Responding to Reviewer Comments: A Practical Guide for Authors
Receiving a Major Revisions decision can feel deflating. This guide explains how to turn reviewer feedback into a stronger paper — and a more productive relationship with the publication process.
You have waited three months for a decision, and the editor's email begins: "We have now received reviews of your manuscript. The reviewers have raised a number of concerns..." What follows can range from a few manageable points to three pages of dense criticism. Learning to handle this well is one of the most valuable skills in a researcher's repertoire.
First: Do Not Respond Immediately
Read the reviews once, then wait 24 hours before doing anything else. Initial emotional reactions to criticism — even unfair criticism — are rarely productive. After a day, re-read the reviews and begin categorising the concerns: What is clearly valid? What requires more thought? What do you genuinely disagree with?
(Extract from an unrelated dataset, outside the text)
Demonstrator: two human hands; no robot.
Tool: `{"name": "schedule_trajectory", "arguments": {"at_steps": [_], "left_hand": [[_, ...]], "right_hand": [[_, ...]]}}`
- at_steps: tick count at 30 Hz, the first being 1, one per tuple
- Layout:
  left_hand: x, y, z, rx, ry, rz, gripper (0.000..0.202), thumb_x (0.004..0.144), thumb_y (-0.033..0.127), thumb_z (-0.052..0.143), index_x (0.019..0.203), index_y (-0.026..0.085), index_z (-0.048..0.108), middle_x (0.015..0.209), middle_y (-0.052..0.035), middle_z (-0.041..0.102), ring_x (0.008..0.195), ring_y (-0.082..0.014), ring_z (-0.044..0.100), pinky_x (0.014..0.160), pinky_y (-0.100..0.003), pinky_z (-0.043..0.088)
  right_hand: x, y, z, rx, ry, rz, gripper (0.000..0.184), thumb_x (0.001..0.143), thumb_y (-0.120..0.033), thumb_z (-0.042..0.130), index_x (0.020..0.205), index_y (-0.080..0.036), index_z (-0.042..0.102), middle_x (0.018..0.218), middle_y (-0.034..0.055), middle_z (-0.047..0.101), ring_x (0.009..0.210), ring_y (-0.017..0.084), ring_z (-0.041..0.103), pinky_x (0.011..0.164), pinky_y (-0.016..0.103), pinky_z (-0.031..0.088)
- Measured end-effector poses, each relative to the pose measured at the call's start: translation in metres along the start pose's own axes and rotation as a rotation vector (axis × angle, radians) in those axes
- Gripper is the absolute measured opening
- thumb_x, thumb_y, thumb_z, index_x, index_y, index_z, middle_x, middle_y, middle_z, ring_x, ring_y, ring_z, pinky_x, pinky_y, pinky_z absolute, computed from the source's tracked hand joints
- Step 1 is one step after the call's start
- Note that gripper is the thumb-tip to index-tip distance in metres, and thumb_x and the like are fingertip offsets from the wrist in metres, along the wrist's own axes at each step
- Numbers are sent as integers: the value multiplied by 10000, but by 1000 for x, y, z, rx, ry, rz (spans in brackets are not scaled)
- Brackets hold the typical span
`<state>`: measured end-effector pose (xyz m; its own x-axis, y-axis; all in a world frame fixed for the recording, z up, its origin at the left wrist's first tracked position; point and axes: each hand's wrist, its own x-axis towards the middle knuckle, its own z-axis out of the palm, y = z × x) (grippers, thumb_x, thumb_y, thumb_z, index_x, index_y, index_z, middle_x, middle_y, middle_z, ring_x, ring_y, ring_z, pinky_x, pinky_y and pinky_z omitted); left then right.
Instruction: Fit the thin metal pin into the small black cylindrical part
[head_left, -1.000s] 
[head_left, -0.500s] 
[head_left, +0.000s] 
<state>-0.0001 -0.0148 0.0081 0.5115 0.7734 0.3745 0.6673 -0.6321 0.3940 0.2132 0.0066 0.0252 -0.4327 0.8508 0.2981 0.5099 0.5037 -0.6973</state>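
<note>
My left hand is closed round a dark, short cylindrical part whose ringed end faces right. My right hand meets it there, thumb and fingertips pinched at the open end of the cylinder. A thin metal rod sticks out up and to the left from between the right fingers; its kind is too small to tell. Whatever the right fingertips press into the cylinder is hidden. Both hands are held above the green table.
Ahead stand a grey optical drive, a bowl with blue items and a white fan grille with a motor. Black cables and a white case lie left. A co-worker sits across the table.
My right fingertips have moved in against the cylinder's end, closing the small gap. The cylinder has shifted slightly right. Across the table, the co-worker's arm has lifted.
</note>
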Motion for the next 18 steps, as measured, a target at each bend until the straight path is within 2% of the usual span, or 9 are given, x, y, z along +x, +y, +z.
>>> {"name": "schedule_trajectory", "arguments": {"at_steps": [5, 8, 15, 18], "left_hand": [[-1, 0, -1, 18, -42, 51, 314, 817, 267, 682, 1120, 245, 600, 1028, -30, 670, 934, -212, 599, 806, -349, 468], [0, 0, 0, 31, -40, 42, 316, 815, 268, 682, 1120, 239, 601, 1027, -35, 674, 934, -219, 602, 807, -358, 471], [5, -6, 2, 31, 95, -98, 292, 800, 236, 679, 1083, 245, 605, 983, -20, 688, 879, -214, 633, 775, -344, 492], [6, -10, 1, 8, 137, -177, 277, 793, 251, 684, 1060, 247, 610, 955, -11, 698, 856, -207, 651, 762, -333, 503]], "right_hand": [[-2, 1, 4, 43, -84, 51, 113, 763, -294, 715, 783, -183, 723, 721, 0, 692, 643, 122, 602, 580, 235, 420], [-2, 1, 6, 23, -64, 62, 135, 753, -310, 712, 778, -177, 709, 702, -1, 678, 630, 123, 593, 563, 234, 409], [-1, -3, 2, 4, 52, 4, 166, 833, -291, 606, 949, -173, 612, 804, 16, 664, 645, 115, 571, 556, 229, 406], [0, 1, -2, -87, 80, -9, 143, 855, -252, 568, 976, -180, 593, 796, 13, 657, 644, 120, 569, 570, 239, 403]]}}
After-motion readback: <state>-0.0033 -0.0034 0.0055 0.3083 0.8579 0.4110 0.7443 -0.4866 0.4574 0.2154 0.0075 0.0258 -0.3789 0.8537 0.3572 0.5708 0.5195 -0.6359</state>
Write a Systematic Response Document
Your response letter is as important as the revised manuscript. Structure it carefully. List every reviewer comment, numbered, and provide a numbered response to each. For each response, state: what change you have made, where in the manuscript it appears (page and line number), and, if you disagree with a comment, why — with evidence.
Never dismiss a comment with a one-line response. Even if you believe a reviewer has misunderstood your work, take the time to explain why the misunderstanding occurred and either clarify the text or explain why your original approach is correct.
When Reviewers Disagree
It is common for reviewers to give contradictory advice. In these cases, use your own scientific judgment — and explain your reasoning to the editor. Editors understand that reviewer opinions conflict. They are looking for an author who has thought carefully about both positions and made a reasoned decision, not one who has simply complied with the louder reviewer.
Handling Unfair Reviews
Some reviews contain comments that are simply unreasonable — asking for additional studies beyond the scope of the paper, demanding references to the reviewer's own work, or providing criticism that is factually incorrect. In these cases, respond politely and professionally, provide your counter-argument clearly, and let the editor adjudicate.
A Major Revisions decision is not a rejection. The overwhelming majority of papers that are revised and resubmitted are eventually accepted. Treat the review process as what it is: expert feedback that will make your work stronger.